##### Data supplied #####

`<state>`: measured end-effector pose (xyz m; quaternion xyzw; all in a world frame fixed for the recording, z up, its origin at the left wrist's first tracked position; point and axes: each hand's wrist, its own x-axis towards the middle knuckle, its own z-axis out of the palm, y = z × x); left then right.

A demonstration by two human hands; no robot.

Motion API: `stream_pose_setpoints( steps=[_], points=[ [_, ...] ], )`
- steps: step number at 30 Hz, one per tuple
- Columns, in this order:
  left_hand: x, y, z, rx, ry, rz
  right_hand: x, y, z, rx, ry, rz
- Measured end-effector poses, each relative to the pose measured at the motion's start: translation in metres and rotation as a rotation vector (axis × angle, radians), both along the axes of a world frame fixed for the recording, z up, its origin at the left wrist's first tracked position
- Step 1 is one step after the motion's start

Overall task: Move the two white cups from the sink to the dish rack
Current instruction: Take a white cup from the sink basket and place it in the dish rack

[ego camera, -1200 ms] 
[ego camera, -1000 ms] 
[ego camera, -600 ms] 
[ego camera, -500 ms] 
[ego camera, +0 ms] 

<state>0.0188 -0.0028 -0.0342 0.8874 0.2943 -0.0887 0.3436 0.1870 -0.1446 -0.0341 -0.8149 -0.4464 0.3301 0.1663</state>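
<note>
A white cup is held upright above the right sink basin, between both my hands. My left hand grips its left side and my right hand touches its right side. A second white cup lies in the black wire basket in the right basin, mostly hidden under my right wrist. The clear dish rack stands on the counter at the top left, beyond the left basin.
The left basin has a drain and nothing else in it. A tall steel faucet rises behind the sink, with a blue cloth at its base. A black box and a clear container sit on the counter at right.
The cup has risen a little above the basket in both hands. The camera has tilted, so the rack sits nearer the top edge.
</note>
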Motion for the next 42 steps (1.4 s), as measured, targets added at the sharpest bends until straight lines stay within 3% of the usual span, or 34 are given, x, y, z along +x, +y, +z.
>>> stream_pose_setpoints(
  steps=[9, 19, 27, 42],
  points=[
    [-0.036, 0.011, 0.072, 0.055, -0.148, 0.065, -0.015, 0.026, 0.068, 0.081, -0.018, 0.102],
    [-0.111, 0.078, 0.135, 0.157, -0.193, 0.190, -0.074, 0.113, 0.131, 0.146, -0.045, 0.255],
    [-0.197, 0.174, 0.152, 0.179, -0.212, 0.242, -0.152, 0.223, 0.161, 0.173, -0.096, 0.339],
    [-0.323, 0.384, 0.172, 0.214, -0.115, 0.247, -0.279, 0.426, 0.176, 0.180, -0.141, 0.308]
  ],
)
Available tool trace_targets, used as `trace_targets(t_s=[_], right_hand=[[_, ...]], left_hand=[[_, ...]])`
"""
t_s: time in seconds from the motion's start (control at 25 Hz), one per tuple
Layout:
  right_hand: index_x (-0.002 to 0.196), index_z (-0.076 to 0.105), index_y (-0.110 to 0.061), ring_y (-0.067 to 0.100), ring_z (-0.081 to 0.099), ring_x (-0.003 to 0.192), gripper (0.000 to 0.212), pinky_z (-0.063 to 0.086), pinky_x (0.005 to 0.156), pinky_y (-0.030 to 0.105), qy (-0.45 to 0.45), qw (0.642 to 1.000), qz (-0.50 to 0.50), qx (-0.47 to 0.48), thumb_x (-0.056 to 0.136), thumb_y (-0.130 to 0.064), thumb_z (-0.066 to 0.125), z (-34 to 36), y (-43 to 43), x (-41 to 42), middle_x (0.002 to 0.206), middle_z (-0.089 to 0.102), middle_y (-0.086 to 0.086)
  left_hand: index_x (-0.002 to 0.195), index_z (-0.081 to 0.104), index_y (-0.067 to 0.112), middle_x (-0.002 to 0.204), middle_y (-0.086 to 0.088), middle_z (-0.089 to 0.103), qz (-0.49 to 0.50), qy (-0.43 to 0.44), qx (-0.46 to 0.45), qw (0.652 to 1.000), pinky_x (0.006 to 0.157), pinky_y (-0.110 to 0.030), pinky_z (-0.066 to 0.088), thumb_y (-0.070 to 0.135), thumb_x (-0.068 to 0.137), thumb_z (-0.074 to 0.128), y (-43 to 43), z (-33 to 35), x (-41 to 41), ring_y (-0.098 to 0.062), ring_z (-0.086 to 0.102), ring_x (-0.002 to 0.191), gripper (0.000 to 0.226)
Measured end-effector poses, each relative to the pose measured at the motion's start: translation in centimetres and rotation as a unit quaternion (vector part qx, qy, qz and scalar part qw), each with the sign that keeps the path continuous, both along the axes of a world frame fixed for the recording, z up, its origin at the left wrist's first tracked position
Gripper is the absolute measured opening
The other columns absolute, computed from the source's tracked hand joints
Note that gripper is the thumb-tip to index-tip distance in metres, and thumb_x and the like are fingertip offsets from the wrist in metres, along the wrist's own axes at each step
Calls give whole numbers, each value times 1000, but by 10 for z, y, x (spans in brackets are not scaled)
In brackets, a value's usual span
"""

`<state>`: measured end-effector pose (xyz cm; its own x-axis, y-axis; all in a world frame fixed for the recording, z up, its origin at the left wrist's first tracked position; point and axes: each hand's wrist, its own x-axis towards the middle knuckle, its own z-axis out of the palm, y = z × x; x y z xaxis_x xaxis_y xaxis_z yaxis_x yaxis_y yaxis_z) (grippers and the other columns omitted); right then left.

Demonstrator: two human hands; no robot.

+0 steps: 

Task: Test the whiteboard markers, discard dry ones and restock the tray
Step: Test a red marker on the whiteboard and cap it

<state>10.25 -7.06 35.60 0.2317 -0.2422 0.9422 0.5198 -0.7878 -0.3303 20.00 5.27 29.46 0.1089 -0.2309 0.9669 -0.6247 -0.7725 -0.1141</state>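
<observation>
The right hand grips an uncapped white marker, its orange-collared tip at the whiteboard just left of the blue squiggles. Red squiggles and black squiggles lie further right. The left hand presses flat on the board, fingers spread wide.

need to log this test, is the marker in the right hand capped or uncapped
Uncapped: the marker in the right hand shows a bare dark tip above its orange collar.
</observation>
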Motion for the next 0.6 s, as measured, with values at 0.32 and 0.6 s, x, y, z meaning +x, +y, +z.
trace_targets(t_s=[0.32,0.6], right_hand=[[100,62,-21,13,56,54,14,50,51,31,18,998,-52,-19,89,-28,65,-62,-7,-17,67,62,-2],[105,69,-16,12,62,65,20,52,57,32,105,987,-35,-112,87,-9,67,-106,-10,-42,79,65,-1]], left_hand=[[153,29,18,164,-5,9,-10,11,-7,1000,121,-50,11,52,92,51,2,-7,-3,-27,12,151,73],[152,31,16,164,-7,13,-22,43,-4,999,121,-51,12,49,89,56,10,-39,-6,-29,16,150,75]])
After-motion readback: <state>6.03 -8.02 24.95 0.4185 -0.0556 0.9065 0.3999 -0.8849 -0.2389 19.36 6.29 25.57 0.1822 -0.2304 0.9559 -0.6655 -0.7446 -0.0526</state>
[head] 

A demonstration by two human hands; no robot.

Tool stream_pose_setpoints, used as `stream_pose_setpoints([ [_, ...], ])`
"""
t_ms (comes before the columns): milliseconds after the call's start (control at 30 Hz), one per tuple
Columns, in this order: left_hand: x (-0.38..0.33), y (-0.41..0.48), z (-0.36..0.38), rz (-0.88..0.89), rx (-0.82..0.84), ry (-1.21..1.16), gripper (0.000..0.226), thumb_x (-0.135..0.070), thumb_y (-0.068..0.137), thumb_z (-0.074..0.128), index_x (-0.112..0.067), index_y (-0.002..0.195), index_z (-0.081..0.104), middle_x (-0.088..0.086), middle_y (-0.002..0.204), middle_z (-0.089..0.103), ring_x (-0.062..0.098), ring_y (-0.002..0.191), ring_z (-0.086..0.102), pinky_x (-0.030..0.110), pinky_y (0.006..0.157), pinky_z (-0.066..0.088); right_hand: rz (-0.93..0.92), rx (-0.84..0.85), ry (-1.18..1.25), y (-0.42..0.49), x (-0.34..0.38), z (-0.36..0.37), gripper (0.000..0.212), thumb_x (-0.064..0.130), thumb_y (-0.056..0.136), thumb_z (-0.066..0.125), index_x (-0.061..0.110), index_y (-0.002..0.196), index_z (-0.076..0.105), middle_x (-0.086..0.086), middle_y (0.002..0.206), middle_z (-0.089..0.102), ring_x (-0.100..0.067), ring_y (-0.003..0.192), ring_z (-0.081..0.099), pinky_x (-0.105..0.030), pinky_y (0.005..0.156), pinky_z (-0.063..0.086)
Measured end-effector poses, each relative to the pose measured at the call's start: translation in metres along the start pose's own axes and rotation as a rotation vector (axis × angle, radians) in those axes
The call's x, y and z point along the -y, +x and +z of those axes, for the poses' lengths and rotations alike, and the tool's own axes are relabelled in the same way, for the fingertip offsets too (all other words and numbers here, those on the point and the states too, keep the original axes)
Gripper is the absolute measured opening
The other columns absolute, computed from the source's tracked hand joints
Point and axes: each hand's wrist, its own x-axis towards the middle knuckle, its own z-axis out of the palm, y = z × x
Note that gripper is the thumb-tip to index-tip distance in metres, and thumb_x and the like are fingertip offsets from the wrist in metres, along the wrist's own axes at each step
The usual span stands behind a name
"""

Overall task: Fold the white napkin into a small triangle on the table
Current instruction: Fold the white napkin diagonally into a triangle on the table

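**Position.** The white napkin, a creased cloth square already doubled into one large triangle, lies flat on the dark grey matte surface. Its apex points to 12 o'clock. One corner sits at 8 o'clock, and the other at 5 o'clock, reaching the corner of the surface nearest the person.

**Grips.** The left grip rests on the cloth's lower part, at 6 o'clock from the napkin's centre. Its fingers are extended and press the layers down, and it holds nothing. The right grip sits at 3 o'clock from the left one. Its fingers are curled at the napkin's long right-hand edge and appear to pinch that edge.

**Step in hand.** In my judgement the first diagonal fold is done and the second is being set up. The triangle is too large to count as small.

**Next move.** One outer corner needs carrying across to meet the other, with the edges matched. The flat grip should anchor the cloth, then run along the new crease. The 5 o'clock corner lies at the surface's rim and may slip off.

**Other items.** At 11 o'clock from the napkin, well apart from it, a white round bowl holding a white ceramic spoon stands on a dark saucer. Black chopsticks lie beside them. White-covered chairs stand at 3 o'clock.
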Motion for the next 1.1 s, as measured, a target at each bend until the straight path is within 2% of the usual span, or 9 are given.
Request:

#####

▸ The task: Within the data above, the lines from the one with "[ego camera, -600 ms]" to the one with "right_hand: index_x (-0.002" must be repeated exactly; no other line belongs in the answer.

▸ Problem solution:
[ego camera, -600 ms] 
[ego camera, -500 ms] 
[ego camera, +0 ms] 

<state>0.0188 -0.0028 -0.0342 0.8874 0.2943 -0.0887 0.3436 0.1870 -0.1446 -0.0341 -0.8149 -0.4464 0.3301 0.1663</state>
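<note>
A white cup is held upright above the right sink basin, between both my hands. My left hand grips its left side and my right hand touches its right side. A second white cup lies in the black wire basket in the right basin, mostly hidden under my right wrist. The clear dish rack stands on the counter at the top left, beyond the left basin.
The left basin has a drain and nothing else in it. A tall steel faucet rises behind the sink, with a blue cloth at its base. A black box and a clear container sit on the counter at right.
The cup has risen a little above the basket in both hands. The camera has tilted, so the rack sits nearer the top edge.
</note>
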Motion for the next 42 steps (1.4 s), as measured, targets added at the sharpest bends until straight lines stay within 3% of the usual span, or 34 are given, x, y, z along +x, +y, +z.
>>> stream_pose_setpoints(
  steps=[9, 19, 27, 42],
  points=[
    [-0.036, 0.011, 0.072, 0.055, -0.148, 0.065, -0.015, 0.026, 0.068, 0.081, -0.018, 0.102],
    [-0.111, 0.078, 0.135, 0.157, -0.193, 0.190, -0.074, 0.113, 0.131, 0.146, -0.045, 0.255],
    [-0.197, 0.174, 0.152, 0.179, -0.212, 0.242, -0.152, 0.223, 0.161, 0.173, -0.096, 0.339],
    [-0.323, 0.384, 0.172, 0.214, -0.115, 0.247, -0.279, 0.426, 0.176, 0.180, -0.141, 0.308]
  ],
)
Available tool trace_targets, used as `trace_targets(t_s=[_], right_hand=[[_, ...]], left_hand=[[_, ...]])`
"""
t_s: time in seconds from the motion's start (control at 25 Hz), one per tuple
Layout:
  right_hand: index_x (-0.002 to 0.196), index_z (-0.076 to 0.105), index_y (-0.110 to 0.061), ring_y (-0.067 to 0.100), ring_z (-0.081 to 0.099), ring_x (-0.003 to 0.192), gripper (0.000 to 0.212), pinky_z (-0.063 to 0.086), pinky_x (0.005 to 0.156), pinky_y (-0.030 to 0.105), qy (-0.45 to 0.45), qw (0.642 to 1.000), qz (-0.50 to 0.50), qx (-0.47 to 0.48), thumb_x (-0.056 to 0.136), thumb_y (-0.130 to 0.064), thumb_z (-0.066 to 0.125), z (-34 to 36), y (-43 to 43), x (-41 to 42), middle_x (0.002 to 0.206), middle_z (-0.089 to 0.102), middle_y (-0.086 to 0.086)

Nothing remains to be written for this exercise.